Sementara Menkumham cukup memberikan dalih 'salah ketik'. Keteledoran kalau cuma dianggap gampang, maka kesalahan yang sama akan terus berulang, akibat yang di terima Presiden pun hanya karena kesalahan orang-orang yang tidak bertanggung Jawab pada kewajibannya.
Terlalu sering kita mendengar dalih 'salah ketik', dan hal seperti itu harus selalu kita maklumi, tapi apakah mereka yang teledor terhadap tanggung jawabnya mau menerima hal tersebut sebagai sebuah kelemahan?

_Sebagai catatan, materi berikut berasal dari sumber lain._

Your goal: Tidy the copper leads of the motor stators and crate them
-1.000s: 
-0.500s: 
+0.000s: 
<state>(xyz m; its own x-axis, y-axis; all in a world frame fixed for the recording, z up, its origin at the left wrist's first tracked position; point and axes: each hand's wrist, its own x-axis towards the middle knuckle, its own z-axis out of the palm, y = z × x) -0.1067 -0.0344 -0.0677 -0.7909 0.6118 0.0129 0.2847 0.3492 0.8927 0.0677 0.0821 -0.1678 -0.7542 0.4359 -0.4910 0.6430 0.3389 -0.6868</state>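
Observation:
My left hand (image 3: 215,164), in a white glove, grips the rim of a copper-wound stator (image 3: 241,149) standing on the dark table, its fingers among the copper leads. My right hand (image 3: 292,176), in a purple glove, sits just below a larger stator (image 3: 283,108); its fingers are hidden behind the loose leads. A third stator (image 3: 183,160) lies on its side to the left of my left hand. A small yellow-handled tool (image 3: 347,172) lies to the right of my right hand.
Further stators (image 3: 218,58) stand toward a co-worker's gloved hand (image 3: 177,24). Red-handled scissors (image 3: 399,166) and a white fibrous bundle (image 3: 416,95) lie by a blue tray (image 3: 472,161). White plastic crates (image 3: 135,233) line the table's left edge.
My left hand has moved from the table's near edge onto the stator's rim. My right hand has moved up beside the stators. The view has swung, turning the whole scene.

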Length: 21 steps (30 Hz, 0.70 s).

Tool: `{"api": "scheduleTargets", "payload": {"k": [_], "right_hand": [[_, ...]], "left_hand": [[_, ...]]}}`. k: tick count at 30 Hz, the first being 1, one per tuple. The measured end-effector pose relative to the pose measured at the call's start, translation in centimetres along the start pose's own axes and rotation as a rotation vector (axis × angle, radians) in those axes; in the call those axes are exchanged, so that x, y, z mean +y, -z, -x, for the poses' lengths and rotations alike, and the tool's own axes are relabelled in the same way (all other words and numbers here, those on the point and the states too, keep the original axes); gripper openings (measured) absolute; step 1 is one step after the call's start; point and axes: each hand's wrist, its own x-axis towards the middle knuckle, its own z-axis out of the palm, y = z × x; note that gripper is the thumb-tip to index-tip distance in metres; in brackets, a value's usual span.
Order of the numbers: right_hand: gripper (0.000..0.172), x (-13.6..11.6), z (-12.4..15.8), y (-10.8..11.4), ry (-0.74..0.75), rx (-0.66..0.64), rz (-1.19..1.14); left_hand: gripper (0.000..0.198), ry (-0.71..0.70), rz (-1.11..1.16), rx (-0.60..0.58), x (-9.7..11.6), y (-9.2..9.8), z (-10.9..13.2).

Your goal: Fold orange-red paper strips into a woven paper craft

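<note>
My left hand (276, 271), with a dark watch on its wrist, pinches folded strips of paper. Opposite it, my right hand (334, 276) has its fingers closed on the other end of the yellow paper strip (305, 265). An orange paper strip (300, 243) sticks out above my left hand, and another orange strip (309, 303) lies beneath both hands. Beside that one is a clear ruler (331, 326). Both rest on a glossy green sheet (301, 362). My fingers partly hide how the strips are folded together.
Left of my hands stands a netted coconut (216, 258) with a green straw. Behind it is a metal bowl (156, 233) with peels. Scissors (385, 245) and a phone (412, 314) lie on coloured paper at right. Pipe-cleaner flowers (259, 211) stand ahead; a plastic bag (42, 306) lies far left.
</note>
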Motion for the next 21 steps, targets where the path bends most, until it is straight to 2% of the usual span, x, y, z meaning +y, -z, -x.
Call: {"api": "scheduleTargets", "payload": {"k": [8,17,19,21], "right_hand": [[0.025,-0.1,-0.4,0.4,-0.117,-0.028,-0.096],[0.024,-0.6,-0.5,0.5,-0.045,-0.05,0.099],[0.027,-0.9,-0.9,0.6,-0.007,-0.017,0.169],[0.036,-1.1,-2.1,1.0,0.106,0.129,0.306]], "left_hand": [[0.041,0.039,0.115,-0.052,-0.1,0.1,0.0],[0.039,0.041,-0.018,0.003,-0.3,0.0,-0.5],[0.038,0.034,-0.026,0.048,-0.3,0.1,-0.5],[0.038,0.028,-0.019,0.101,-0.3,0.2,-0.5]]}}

Sekian banyak orang-orang yang mengerti konstitusi dilingkaran Jokowi, tapi apakah mereka peduli, dan tahu adanya kesalahan dalam penyusunan RUU Cipta Kerja tersebut? Omnibus Law terkait RUU Cipta Kerja bisa menjerumuskan Jokowi, kalau tidak cepat diperbaiki.
PP adalah mutlak kewenangan eksekutif. Namun dalam omnibus law, penyusunan PP dilakukan dengan konsultasi bersama DPR. Ini sesuatu yang aneh, seperti yang diatur dalam Pasal 170 ayat 3,
"Pemerintah Pusat dapat berkonsultasi dengan pimpinan Dewan Perwakilan rakyat Republik Indonesia,"
Kewenangan eksekutif pun ingin diintervensi legislatif lewat rancangan Undang-undang yang mereka rancang. Kalau para pembantu Presiden yang terkait dengan hukum dan perundang-undangan tidak cermat dan teliti, bisa-bisa Presiden masuk dalam jebakan ini.